In search of an alternative explanation, we next investigated a possible T-cell excitatory effect of calcium (Quintana et al., 2011; Monaco et al., 2016) in our model. Purified human and murine T cells were exposed to various calcium concentrations ranging from 1 to 3 mM (Fig. 7A–H). Importantly, in these in vitro assays we extended the range to include lower concentrations of calcium, having in mind that in the serum of our vitamin D- treated mice a substantial proportion is bound to protein (Fig. 1B, C and Supplementary Fig. 6A), which may reduce its direct availability for T cells proportionally. As shown in Fig. 7A and B, calcium dose-dependently accelerated proliferation of both human and murine CD4+ and CD8+ T-cells in this setting, while chloride levels, pH and T-cell viability remained unaffected (Supplementary Fig. 6B–E). Further dissecting this observation, we monitored the cellular calcium influx upon T-cell activation (Gwack et al., 2007). To account for a protein-reduced medium in these assays we used a lower range of total calcium concentrations (Supplementary Fig. 6F) and checked again that chloride levels and pH remained unaffected (Supplementary Fig. 6G and H). As indicated in Fig. 7C and D, raising extracellular calcium to concentrations again equivalent to the serum levels of ionized calcium in our vitamin D fed mice caused a significant increase in the mean calcium influx, triggering an upregulation of pro-inflammatory gene products (Fig. 7E and F). Lastly, we corroborated that this direct T-cell stimulating effect of calcium also occurred in vivo. For this purpose, we repetitively and continuously injected mice with calcium gluconate, resulting in a hypercalcaemia equivalent to the levels measured in high dose vitamin D-treated mice (Fig. 8A and B).
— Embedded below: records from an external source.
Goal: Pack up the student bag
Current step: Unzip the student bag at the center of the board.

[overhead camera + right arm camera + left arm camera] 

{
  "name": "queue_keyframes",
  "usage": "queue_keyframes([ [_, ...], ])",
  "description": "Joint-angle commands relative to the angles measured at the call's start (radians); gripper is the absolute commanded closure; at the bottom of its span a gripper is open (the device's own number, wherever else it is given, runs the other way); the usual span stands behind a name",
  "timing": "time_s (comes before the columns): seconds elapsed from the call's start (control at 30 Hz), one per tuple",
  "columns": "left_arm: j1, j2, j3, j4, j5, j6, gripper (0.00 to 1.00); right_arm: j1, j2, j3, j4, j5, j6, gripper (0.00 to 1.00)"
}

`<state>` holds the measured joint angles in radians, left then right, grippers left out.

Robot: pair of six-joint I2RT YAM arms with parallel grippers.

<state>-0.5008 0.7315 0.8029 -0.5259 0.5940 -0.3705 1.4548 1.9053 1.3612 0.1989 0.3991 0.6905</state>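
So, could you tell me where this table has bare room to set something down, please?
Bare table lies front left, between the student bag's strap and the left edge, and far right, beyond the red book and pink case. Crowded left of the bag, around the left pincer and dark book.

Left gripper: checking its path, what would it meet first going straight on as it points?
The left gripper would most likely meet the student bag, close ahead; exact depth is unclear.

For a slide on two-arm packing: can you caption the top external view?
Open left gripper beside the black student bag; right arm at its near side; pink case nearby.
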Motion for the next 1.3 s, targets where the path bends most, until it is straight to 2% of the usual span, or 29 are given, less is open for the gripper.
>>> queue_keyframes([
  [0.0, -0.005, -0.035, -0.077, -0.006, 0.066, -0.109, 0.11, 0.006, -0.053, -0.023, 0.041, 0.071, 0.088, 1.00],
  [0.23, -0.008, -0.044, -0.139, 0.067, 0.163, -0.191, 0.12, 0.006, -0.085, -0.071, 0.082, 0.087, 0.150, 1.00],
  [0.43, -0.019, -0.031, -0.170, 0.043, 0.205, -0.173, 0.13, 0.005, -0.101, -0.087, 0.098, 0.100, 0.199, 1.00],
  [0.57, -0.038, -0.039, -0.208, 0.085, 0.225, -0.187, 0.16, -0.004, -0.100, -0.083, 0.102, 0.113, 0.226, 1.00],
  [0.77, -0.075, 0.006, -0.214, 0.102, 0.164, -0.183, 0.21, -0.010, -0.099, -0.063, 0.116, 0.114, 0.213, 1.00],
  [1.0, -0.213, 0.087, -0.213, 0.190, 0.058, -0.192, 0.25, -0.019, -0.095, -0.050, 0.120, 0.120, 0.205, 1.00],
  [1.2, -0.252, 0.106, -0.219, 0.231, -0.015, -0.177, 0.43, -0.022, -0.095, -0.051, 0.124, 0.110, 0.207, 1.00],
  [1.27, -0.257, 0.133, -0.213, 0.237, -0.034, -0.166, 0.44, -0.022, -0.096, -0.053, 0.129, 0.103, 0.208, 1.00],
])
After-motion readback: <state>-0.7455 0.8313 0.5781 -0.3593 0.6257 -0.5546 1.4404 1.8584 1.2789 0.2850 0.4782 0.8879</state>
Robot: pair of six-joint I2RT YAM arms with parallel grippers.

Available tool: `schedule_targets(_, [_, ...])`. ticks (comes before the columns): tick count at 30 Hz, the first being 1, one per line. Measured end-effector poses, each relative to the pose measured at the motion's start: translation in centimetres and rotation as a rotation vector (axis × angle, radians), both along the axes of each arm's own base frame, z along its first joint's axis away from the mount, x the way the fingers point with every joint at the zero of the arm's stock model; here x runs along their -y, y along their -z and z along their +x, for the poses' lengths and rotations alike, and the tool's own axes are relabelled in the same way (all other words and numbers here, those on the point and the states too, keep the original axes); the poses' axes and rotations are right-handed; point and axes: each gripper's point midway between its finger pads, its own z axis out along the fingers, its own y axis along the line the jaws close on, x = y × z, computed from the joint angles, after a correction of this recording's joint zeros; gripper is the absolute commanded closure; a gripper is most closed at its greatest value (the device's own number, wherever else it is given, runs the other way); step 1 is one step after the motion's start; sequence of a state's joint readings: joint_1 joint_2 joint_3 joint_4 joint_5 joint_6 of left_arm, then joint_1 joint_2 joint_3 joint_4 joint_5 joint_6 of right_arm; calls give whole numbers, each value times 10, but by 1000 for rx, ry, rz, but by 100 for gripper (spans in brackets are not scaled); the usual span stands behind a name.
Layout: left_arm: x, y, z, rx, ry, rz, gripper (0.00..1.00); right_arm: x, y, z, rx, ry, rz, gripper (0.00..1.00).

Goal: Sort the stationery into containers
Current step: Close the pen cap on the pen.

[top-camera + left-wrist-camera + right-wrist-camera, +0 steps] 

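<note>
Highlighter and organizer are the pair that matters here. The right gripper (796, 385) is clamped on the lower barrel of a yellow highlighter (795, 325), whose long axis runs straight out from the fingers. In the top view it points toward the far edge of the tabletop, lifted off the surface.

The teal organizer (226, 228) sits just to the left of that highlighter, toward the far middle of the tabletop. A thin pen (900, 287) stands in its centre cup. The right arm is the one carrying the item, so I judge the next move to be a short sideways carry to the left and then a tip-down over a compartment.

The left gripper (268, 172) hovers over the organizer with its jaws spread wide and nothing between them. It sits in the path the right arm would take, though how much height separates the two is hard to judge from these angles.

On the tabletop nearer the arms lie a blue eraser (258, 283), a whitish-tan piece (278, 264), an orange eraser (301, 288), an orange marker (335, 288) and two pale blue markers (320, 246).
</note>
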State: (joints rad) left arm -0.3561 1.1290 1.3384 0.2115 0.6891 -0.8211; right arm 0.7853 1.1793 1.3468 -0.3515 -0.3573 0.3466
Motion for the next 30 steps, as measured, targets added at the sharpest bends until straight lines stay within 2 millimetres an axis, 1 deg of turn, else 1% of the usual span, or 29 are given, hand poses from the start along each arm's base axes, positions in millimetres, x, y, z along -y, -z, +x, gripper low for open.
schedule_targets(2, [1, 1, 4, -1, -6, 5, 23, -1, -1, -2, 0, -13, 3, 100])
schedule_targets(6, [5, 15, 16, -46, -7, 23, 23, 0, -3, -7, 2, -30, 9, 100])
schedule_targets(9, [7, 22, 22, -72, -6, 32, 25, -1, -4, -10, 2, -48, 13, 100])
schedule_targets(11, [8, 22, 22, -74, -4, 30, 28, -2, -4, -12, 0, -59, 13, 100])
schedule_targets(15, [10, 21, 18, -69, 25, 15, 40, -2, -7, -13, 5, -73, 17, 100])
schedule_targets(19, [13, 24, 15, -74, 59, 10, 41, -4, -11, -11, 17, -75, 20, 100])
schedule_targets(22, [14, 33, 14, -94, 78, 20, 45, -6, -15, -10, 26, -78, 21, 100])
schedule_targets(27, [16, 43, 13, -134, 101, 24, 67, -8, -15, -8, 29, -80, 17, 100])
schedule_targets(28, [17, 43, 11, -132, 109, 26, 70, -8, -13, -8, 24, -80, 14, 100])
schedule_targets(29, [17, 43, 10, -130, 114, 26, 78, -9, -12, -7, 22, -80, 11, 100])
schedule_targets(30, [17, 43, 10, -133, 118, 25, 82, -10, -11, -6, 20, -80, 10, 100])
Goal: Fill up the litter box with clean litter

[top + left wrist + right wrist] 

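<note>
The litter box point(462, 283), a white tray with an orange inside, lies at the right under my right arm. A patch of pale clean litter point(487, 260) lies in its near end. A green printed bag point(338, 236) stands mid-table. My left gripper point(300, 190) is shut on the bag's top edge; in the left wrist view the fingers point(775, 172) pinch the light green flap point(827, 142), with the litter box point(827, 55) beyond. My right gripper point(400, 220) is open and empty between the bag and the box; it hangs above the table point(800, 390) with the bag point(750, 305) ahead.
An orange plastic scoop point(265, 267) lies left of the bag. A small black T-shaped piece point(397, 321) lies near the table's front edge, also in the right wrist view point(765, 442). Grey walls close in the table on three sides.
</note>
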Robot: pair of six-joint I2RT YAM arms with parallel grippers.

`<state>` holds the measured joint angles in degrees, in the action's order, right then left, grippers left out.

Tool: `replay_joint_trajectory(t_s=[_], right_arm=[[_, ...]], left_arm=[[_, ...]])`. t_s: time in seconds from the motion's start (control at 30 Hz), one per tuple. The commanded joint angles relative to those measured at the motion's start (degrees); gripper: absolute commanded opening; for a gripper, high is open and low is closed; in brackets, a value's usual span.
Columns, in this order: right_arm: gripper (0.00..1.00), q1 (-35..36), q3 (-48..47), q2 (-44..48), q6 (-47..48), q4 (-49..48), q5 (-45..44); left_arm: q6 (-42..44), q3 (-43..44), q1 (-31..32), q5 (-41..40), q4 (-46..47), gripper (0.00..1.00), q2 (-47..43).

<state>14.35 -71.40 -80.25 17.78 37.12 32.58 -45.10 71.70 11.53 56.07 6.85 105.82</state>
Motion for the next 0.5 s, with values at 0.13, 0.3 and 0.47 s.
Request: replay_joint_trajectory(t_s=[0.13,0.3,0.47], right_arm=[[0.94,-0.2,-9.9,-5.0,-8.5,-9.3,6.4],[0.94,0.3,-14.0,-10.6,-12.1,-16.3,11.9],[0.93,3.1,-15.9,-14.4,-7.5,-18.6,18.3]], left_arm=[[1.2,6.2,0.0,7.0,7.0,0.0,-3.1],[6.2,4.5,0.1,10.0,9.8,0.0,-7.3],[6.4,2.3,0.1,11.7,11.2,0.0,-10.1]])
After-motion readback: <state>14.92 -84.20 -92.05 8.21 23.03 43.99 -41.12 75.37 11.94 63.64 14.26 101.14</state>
As indicated in Fig. 8C and D, serum hypercalcaemia by itself substantially increased the expression of activation markers on CD4+ and CD8+ T cells in these mice, confirming that this effect occurs in vivo independent of vitamin D. Taken together, our results indicate that development of encephalitogenic T cells and EAE exacerbation in high dose vitamin D-treated mice indeed reflected a direct increase in T-cell excitatory calcium.

Figure 7

Hypercalcaemia increases proliferation and encephalitogenic differentiation of both human and murine CD4+ and CD8+ T cells. (A, C and E) Splenocytes were isolated from naïve wild-type mice receiving standard vitamin D diet. (B, D, F, G and H) Human PBMCs were isolated from healthy donors after Ficoll gradient centrifugation. (A and B) MACS purified murine or human T cells were CFSE labelled and incubated with increasing calcium concentrations at 37°C. After 1 h, T cells were transferred to anti-CD3/anti-CD28 pre-coated wells and incubated for 48–72 h (murine T cells) or 96–120 h (human T cells). T-cell proliferation was evaluated by CFSE dilution and stratified by division frequency as follows: few divisions (1–2; dark grey), intermediate divisions (3–4; medium grey) and many divisions (≥5; light grey). T-cell divisions are shown as mean ± SEM; representative plots of two independent experiments; n = 3. MACS purified (C) murine or (D) human T cells were incubated with concentrations of ionized (free) calcium equivalent to concentrations measured in serum or culture medium. After 1 h, T cells were stained with Fluo-3 AM and Fura Red AM and calcium flux was evaluated by FACS. Representative calcium flux is shown left and area under the curve is depicted on the right (data given as mean ± SEM; (C) pooled plots from two independent experiments; n = 5; (D) pooled plots from three independent experiments; n = 8). MACS purified (E) murine or (F) human T cells were incubated with increasing calcium concentrations at 37°C. After 1 h, T cells were transferred to anti-CD3/anti-CD28 pre-coated wells and incubated for 1–3 h (murine T cells) or 3–20 h (human T cells). Total RNA was isolated, transcribed into cDNA and analysed by qPCR (data given as mean ± SEM; (E) pooled plots from two independent experiments; n = 4, (F) pooled plots from two independent experiments; n = 6–7). Number of CD4+ (G) and CD8+ (H) T cells in bottom chamber after 16 h migration over inflamed human BBB-ECs (modified Boyden chamber assay; left: total number of cells; right: number of cytokine-producing cells), following activation of T cells in the presence of various calcium concentrations. One million activated human T lymphocytes were seeded (data given as mean ± SEM; n = 6 different T-cell donors, two different BBB-EC preparations).

Figure 8

Calcium administration in vivo enhances activation of peripheral T cells. Hypercalcaemia in mice was induced by daily intraperitoneal injection of calcium gluconate (2000 mg/kg/day) starting 3 days before immunization. Total calcium (A) and total sodium (B) in serum were quantified on an ARCHITECT c16000 analyser 22 days post-immunization (representative plots of two independent experiments; data given as mean ± SEM; n = 6–7). Inguinal lymph node cells (C) and splenocytes (D) were isolated and analysed for T-cell activation by FACS 22 days post-immunization (representative plots of two independent experiments; data given as median; n = 7–9).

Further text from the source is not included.